**** DATA SECTION ****

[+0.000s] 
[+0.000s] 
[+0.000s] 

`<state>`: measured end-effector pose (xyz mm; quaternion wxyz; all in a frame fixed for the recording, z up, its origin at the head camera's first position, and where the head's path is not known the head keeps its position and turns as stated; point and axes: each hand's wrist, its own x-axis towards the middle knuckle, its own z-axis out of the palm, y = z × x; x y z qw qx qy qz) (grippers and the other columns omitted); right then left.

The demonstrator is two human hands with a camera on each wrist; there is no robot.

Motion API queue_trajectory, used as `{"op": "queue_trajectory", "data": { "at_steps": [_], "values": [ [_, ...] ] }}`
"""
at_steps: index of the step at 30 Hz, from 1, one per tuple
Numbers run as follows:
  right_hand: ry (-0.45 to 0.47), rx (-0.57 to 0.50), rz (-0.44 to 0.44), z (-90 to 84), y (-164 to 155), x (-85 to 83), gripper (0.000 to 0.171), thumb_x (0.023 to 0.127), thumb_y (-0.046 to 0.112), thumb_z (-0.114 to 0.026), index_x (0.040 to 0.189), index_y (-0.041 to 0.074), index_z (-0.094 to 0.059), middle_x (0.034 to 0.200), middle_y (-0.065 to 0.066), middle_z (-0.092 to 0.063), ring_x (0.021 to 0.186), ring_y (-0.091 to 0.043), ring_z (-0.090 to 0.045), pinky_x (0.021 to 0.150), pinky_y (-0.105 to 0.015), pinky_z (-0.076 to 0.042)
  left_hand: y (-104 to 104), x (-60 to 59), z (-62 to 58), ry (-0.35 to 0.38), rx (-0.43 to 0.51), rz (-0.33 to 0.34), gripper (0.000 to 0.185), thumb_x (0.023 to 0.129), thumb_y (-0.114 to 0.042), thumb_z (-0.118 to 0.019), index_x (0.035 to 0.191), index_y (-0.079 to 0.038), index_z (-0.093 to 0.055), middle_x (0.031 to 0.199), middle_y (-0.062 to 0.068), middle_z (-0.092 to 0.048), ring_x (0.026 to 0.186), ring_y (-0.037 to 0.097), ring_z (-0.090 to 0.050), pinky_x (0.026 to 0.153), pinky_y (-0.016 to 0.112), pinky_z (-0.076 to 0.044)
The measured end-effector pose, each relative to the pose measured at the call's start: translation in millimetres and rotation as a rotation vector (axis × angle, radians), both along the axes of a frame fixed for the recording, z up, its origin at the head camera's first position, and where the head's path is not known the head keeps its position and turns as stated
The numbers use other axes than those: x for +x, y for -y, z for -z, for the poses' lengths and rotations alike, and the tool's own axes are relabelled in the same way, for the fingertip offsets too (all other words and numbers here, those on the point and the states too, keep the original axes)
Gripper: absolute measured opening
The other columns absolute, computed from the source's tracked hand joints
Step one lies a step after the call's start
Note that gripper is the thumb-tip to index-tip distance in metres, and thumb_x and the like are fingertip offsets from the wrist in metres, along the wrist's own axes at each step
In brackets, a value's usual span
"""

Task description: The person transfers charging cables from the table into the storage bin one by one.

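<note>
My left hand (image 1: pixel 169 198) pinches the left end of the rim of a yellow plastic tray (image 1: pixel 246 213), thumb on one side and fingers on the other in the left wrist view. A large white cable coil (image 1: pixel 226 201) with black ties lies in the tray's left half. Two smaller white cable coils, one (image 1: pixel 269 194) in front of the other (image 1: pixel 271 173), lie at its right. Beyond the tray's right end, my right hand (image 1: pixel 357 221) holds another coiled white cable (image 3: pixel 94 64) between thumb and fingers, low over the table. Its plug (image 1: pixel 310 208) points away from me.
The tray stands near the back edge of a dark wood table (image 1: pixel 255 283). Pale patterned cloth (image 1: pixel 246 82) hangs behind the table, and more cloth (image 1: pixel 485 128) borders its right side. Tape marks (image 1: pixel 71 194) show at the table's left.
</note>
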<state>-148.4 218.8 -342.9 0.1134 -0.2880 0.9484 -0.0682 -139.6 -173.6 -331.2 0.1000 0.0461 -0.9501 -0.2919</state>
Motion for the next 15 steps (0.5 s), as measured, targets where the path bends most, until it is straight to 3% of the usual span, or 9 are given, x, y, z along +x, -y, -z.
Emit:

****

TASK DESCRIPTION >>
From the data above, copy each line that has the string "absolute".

WRITTEN SOLUTION >>
Gripper: absolute measured opening
The other columns absolute, computed from the source's tracked hand joints

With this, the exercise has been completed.